= TASK DESCRIPTION =
Repeat the records below exactly, beginning at the first line and finishing with the line that contains "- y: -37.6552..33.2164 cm".

= PROVIDED RECORDS =

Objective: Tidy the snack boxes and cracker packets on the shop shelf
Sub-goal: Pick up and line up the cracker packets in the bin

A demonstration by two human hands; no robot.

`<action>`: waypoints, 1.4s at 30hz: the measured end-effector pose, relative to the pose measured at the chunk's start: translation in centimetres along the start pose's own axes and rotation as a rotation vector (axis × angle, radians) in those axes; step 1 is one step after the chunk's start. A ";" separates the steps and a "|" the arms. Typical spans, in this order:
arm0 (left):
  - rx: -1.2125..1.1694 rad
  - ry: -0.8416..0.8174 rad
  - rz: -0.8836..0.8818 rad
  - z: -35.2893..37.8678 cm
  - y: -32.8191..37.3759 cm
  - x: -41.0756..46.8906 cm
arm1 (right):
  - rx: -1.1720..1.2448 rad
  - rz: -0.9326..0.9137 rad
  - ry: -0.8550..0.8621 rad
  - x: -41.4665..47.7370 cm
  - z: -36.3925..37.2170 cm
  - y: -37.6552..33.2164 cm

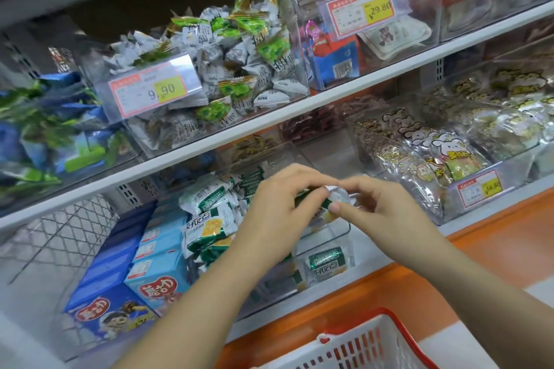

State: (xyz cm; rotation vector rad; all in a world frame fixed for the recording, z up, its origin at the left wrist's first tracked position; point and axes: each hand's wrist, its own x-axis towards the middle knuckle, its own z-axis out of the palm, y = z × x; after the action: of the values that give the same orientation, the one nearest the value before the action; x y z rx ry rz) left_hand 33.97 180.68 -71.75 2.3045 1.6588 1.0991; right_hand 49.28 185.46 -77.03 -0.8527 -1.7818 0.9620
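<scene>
Closest to me, the white basket (353, 347) with its red rim sits below the clear bin (335, 238); the bottom edge cuts it off, so I cannot see what it carries

From the head camera, my only view, both arms reach up past the basket to the front of the clear bin. Just above that bin's front rim, the left hand (275, 210) and the right hand (380, 213) meet on one small cracker packet (337, 198). The left fingers curl over its green end, and the right thumb and fingertip pinch its pale end

I judge this packet very light, with thin, crinkly and rather slippery film and brittle crackers inside. I would take it by the sealed ends or long edges and never squeeze the middle

Toward the left of the clear bin, more cracker packets (207, 219) lie heaped at odd angles. Further left again, the blue snack boxes (156, 272) stand in rows; they look stiff and easy to grip by their sides. One more packet (325, 263) lies low behind the bin's front wall

Most of the held packet is under the left fingers, so I cannot make out its length or print. The bin's clear walls melt into reflections, and I cannot tell whether the heap lies inside them or beside them
</scene>
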 end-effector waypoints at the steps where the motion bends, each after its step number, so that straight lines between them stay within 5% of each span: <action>1: -0.030 0.023 0.004 -0.2 0.0 -0.3 | 0.044 0.009 -0.008 -0.2 0.0 0.0; 8: -0.191 0.110 -0.255 -0.6 -1.0 -2.3 | 0.474 0.097 0.004 -0.4 -1.0 -0.3; 12: -0.290 0.200 -0.241 -0.4 -0.9 -2.5 | 0.595 0.130 -0.035 -0.4 -0.7 -0.3; 19: -0.277 0.239 -0.169 -0.6 -0.3 -2.8 | 0.684 0.175 -0.061 -0.4 -0.6 -0.4; 29: -0.452 0.191 -0.458 -0.2 -0.8 -2.3 | 0.619 0.269 -0.041 -0.5 -0.3 -1.2; 34: -1.051 -0.033 -0.735 0.3 -0.4 -2.6 | 0.600 0.354 0.040 -0.7 -0.7 -1.3; 42: -1.407 -0.033 -0.992 0.2 -1.0 -2.2 | 1.040 0.696 0.137 -0.6 -0.8 -1.5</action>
State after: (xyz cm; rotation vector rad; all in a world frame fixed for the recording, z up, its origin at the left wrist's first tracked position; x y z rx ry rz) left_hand 33.02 179.24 -73.47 0.5198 1.0405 1.2199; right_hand 50.05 184.42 -75.71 -0.7849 -0.6234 1.9541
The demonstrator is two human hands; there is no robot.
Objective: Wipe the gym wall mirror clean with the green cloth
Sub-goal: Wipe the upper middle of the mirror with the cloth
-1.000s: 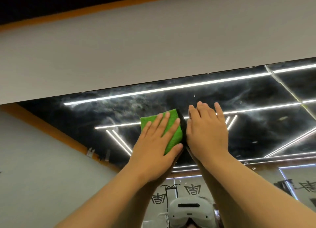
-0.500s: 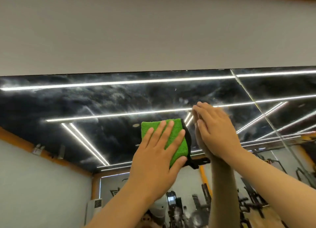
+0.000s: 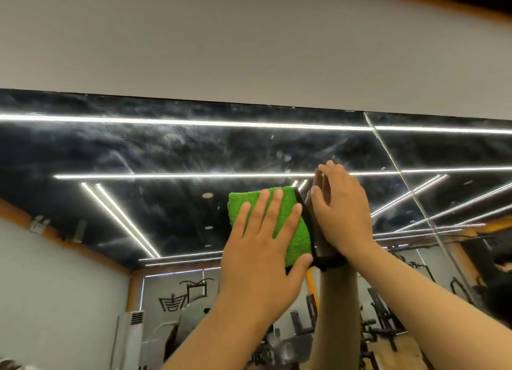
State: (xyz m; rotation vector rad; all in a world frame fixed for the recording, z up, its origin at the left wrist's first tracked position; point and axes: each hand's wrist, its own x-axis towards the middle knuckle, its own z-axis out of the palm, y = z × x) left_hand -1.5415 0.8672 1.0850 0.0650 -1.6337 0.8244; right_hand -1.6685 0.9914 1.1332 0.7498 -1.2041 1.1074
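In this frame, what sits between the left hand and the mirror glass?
The green cloth, pressed flat against the mirror under the left hand and its spread fingers, as the head view shows.

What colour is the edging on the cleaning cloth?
Black trim down the green cloth's right side; shows best in the head view.

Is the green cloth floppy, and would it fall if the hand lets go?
Probably floppy: the green cloth looks soft, fuzzy and folded. It likely would drop, since only the flat left hand presses it against the upright mirror.
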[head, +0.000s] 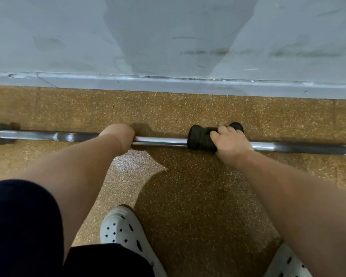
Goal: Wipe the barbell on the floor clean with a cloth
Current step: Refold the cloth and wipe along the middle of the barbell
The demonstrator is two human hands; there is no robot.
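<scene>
No text, label, brand, number or sign can be read here. The barbell just beside the grip of the right hand, the cloth inside that grip, and the white clog carry no legible marking.

Single head-worn wide-angle view; looks steeply down and forward, near the floor, facing the wall.

Soft even light, glare patch on floor below barbell, broad shadows beside it, edges bowed
</scene>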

= OUTPUT FOR THIS TASK =
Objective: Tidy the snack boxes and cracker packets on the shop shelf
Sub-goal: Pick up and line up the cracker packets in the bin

A demonstration by two human hands; no robot.

`<action>`: waypoints, 1.4s at 30hz: the measured end-effector pose, relative to the pose measured at the chunk's start: translation in centimetres along the start pose's own axes and rotation as a rotation vector (axis × angle, radians) in those axes; step 1 is one step after the chunk's start. A ";" separates the steps and a "|" the arms. Typical spans, in this order:
arm0 (left):
  - rx: -1.2125..1.1694 rad
  - ry: -0.8416..0.8174 rad
  - rz: -0.8836..0.8818 rad
  - z: -35.2893..37.8678 cm
  - y: -32.8191..37.3759 cm
  - x: -41.0756..46.8906 cm
arm1 (right):
  - rx: -1.1720..1.2448 rad
  - rz: -0.9326..0.9137 rad
  - ry: -0.8550..0.8621 rad
  - x: -41.4665..47.7370 cm
  - z: -36.3925..37.2170 cm
  - y: -37.6552..33.2164 cm

That concludes the answer to this exercise.